What lines in the records below include the word "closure"? Return each one.

(Task inputs):
<<<<

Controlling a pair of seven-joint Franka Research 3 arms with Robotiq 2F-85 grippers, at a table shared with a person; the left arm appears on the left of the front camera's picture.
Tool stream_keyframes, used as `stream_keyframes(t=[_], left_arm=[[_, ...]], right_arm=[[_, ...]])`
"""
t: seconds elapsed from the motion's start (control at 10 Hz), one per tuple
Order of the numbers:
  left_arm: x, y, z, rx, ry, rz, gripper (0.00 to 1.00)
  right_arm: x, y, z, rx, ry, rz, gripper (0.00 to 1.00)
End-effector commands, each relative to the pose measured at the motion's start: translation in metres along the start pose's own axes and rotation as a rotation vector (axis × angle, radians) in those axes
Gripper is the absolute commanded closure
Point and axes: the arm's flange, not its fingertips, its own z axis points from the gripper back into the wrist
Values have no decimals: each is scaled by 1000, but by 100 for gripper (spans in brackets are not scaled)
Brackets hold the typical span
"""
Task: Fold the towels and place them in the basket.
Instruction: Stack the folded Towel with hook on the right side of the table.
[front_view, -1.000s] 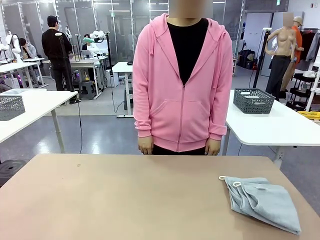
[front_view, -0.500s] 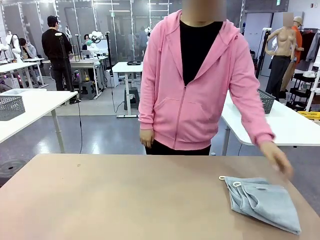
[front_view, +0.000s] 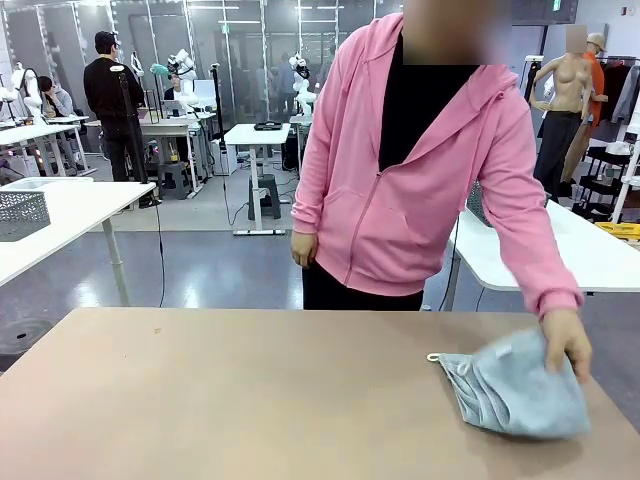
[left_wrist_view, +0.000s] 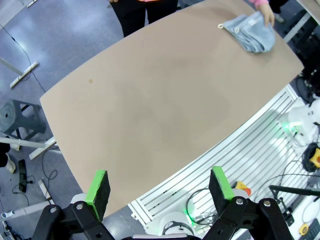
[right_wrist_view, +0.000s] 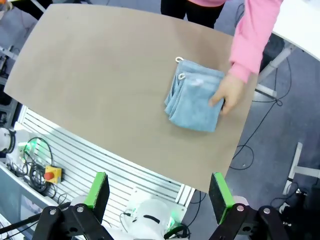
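Right wrist view: person's hand (right_wrist_view: 227, 93) on towels (right_wrist_view: 192, 97), loops visible.

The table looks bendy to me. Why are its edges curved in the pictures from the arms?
Wide lenses: in the left wrist view the table bulges and its edges bow; the right wrist view bends it too; in the front view its far edge runs straight.

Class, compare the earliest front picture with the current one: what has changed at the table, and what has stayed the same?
The person leaned toward the robot's right and brought a hand down onto the towels, gripping the far edge; the stack is now bunched and shifted slightly. The person's other hand stayed at their side. The table is unchanged, and the towels remain at its right end.
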Motion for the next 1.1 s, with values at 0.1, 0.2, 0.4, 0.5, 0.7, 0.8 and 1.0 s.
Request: stream_keyframes(t=[0.1,0.2,0.4,0.5,0.7,0.8,1.0], left_arm=[[1,0,-1,-3,-10,-6,0],[1,0,-1,-3,-10,-6,0],[1,0,-1,-3,-10,-6,0],[1,0,-1,-3,-10,-6,0],[1,0,-1,-3,-10,-6,0],[1,0,-1,-3,-10,-6,0],[1,0,-1,-3,-10,-6,0]], right_arm=[[0,0,1,18,-6,16,0],[0,0,1,18,-6,16,0],[0,0,1,18,-6,16,0],[0,0,1,18,-6,16,0],[0,0,1,18,-6,16,0],[0,0,1,18,-6,16,0],[0,0,1,18,-6,16,0]])
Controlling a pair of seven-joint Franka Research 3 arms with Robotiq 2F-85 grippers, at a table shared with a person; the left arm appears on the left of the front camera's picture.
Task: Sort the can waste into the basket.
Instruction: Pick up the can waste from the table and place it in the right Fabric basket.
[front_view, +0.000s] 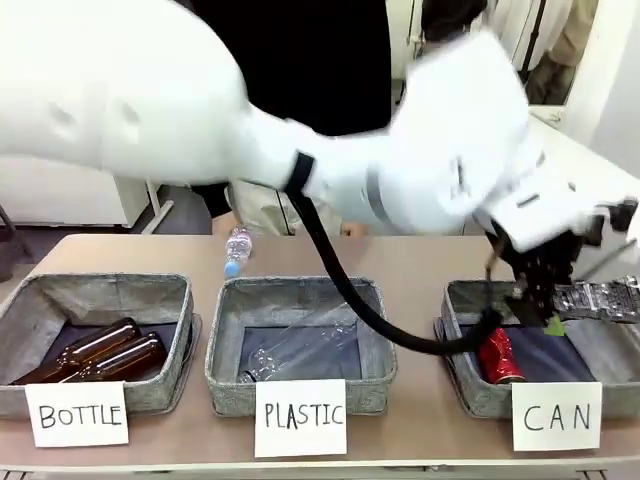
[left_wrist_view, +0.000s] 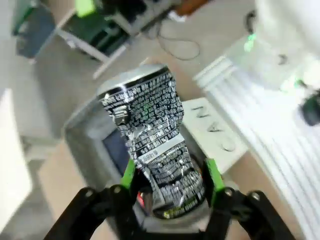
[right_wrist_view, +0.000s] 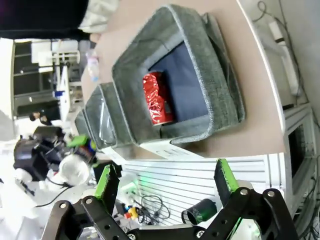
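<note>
1. Three grey woven baskets stand in a row along the near edge of the table, each with one white handwritten sign: "BOTTLE" basket (front_view: 100, 300) on the left, "PLASTIC" basket (front_view: 300, 300) in the middle, "CAN" basket (front_view: 465, 300) on the right.
2. Two drink cans are in sight. One red can (front_view: 498, 358) lies dented inside the "CAN" basket, at its near left.
3. The other, a dark can with silvery-black print (front_view: 597, 299), is clamped lying sideways in the left gripper (front_view: 548, 312), above the "CAN" basket. In the left wrist view the green pads (left_wrist_view: 215, 174) press its crumpled sides.
4. The right gripper (right_wrist_view: 167, 182) has its jaws spread wide with nothing between them.
5. Two brown glass bottles (front_view: 100, 355) lie side by side in the "BOTTLE" basket.
6. Clear plastic bottles (front_view: 300, 350) lie in the "PLASTIC" basket; their number is hard to tell.
7. One small clear water bottle (front_view: 237, 250) lies on the table behind the middle basket.
</note>
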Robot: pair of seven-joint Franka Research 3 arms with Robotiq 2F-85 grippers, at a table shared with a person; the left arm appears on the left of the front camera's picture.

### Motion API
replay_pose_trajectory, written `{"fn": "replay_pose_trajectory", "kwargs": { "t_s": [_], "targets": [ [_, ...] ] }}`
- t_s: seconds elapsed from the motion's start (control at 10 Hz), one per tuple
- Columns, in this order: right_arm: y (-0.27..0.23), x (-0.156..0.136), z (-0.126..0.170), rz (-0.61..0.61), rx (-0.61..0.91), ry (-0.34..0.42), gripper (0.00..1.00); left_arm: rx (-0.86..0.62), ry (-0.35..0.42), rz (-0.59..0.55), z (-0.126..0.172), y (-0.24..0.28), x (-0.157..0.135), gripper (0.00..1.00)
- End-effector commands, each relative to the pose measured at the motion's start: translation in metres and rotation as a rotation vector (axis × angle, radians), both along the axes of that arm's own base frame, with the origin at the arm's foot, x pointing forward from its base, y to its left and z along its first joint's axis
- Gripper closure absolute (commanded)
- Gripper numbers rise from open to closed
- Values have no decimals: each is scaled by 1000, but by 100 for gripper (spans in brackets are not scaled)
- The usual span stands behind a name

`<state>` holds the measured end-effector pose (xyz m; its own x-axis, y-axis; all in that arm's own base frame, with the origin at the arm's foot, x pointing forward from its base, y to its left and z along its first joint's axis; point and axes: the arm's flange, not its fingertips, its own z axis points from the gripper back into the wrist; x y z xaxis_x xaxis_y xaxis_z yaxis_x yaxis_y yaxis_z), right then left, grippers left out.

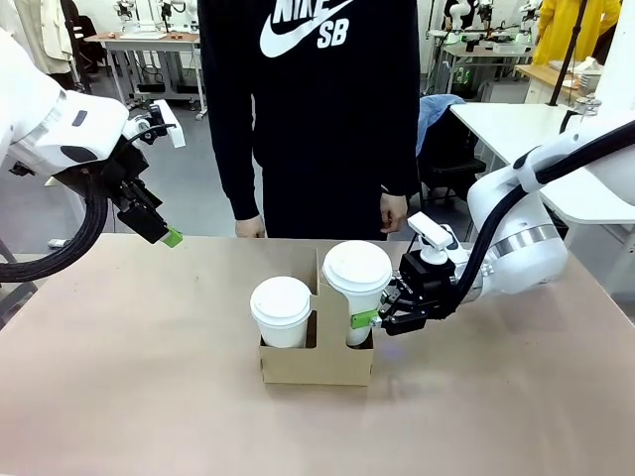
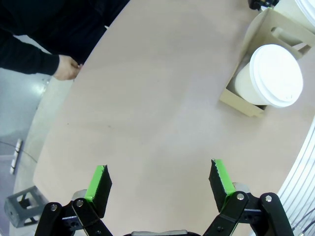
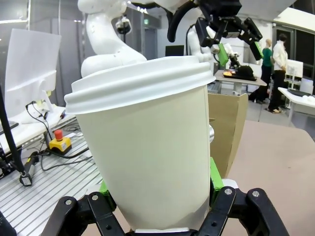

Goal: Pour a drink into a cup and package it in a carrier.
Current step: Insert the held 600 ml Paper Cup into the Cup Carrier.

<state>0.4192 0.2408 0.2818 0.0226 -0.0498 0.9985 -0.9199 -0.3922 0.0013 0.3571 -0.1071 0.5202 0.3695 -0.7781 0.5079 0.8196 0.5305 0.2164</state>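
The right claw (image 1: 380, 319) was clenched on the upright cup (image 1: 356, 290), low in the carrier (image 1: 317, 362), right compartment. The left claw (image 1: 171, 237) hung released, well apart at far left.

Room is bright, even overhead light, no harsh glare. Soft short shadows sit under the carrier (image 1: 316, 362) on the table (image 1: 149, 397), and a faint shadow lies beneath the right arm. Front view is sharp across the table, background slightly soft. Left wrist view is crisp with strong wide-angle bending at the edges. Right wrist view: the cup (image 3: 147, 147) looms close, evenly lit, with a bowed rim; the background stays fairly clear and windows look bright.
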Motion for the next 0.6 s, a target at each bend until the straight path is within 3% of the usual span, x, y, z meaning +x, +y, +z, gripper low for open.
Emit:
{"fn": "replay_pose_trajectory", "kwargs": {
  "t_s": [0.0,0.5],
  "targets": [
    [2,-7,-2,-23,-12,4,20,-11,3,14,1,-1,-2,0],
    [4,9,-31,-36,-69,148,20,-11,3,14,1,-1,-2,0]
  ]
}}
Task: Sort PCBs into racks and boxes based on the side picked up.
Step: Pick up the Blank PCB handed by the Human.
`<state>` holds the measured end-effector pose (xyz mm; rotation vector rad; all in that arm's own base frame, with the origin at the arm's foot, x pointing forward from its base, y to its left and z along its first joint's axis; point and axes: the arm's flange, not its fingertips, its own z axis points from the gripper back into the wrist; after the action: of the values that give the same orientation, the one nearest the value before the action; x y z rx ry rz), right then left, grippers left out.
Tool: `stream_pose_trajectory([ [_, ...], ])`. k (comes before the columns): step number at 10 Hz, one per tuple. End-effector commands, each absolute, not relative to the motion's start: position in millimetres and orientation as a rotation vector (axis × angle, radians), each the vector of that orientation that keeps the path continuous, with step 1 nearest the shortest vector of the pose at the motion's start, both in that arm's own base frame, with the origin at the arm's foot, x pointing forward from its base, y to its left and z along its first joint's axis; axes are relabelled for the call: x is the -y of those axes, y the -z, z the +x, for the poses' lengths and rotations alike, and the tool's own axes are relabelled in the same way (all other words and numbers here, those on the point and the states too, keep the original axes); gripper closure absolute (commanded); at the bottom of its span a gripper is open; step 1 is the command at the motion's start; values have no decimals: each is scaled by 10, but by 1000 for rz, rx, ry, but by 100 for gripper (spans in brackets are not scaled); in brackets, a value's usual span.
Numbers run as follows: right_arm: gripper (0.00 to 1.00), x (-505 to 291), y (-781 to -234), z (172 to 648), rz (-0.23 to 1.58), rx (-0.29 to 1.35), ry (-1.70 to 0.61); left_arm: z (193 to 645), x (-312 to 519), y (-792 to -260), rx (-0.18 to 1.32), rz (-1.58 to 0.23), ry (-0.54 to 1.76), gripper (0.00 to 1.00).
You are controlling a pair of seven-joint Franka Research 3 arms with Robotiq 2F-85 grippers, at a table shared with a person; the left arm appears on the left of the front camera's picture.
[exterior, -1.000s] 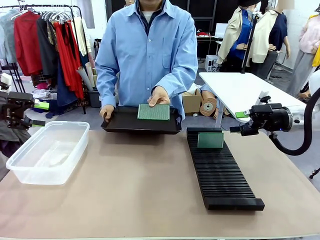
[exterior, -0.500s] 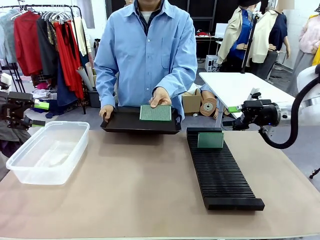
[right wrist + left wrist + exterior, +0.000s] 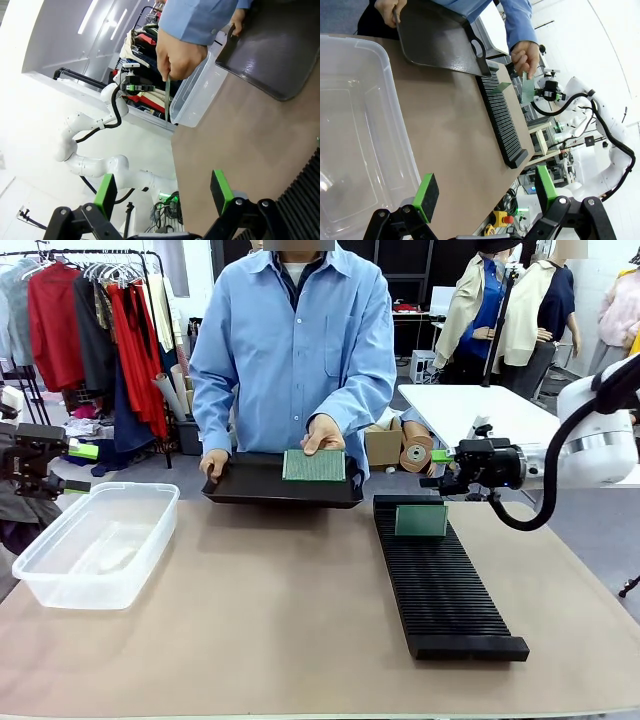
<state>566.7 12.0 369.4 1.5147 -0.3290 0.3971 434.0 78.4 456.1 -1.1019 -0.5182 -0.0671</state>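
I see one hand [image 3: 320, 432] of the person holding a PCB [image 3: 313, 466] upright, green face toward me, over the black tray [image 3: 250, 488] at the table's far edge. The other hand [image 3: 213, 464] grips the tray's left end. A second PCB [image 3: 420, 521] stands upright in a slot near the far end of the rack [image 3: 450, 600], also green side toward me. The rack lies on the table [image 3: 280, 630] right of middle, running from the far edge toward my side. My right gripper [image 3: 435, 470] hovers above the rack's far end, just right of the tray, pointing at the held PCB, near it but apart. Its jaws stand wide with nothing between them. My left gripper [image 3: 82, 468] hangs at the left edge, near the far end of the clear box [image 3: 60, 585], jaws wide as well, gripping nothing.
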Motion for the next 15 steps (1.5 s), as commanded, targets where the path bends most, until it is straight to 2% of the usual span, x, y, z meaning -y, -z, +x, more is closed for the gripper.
stream_pose_trajectory([
  [1, 0, -298, -3697, 5876, 1477, 367, -432, 4325, -782, -4577, 519, -1106, 72, 0],
  [9, 0, -929, -3659, 6268, 1431, 386, -482, 4325, -782, -4577, 519, -1106, 72, 0],
  [15, 0, -1349, -3667, 6313, 1471, 424, -491, 4325, -782, -4577, 519, -1106, 72, 0],
])
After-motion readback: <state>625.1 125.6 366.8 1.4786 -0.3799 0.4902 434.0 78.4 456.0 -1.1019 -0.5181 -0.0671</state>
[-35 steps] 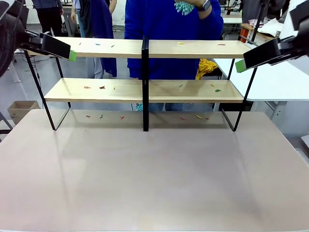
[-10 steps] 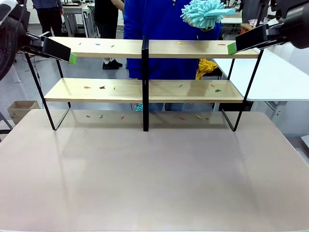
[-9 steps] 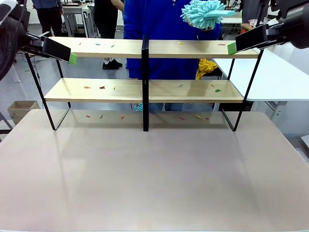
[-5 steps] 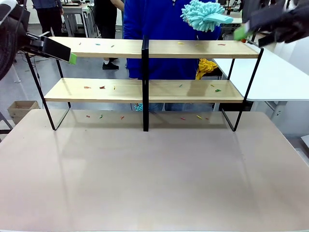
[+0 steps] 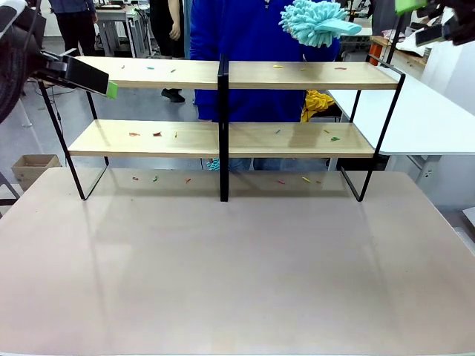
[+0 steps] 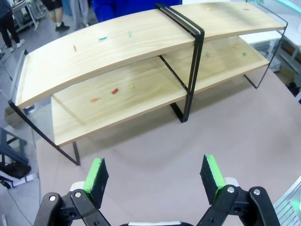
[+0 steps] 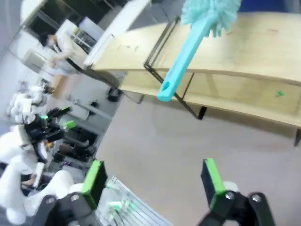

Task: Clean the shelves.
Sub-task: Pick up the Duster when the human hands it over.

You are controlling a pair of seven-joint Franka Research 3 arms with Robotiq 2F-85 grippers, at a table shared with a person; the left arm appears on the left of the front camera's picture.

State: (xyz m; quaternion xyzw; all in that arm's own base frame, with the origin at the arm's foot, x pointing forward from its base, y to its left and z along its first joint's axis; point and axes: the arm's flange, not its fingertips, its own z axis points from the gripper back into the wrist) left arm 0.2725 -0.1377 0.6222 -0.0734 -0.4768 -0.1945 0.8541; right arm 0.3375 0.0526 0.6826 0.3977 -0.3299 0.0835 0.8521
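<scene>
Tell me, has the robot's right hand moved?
Yes. The right hand rose from beside the shelves' top board to well above it.

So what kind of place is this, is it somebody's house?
Most likely a robot lab, not a house. The left pincer and right pincer hang by the shelves on a big table, and more work tables stand around.
</scene>
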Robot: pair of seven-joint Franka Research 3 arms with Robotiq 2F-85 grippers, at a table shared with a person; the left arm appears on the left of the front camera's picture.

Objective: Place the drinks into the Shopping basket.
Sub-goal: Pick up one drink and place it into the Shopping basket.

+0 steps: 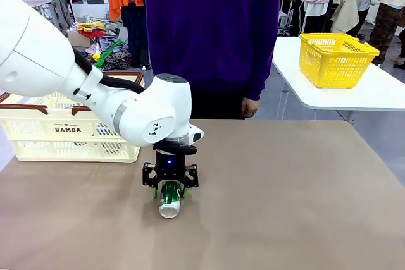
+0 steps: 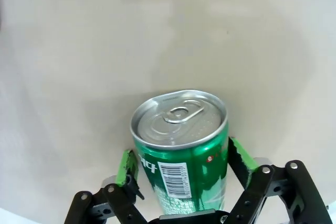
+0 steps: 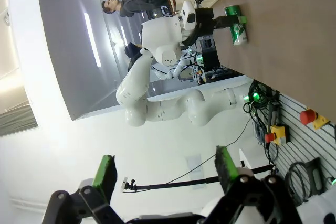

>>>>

(Answer section):
Gripper is the absolute commanded closure
- Gripper closure absolute (commanded)
Tool: `stream_pose_trajectory([ [_, ...], ])`. k (comes before the columns): step number at 10 Hz, one per tuple. End-effector commands, each absolute, not relative to the motion's start: position in millimetres and orientation as a rotation vector (axis × angle, radians), each the vector of that orientation that keeps the path continuous, with step 1 nearest the shortest vector of the pose at the motion's start, both in that arm's own base frame, with the origin at the arm's foot, x pointing forward from its base, y to its left and z along its first joint's axis; axes are relabelled for the call: x is the -y of those axes, y the -z, z the +x, for the poses' lengths and rotations alike, and the tool's own axes are relabelled in the same way (all other words and numbers here, those on the point and the states too, keep the original axes); gripper closure absolute (commanded); at the bottom of its span a gripper is open; step 1 is the command at the motion's start; values have no decimals: each is scaled by 10, but by 1000 for rz, rx, ry, but by 100 for gripper (spans in brackets are not scaled); in brackets, a value's usual span.

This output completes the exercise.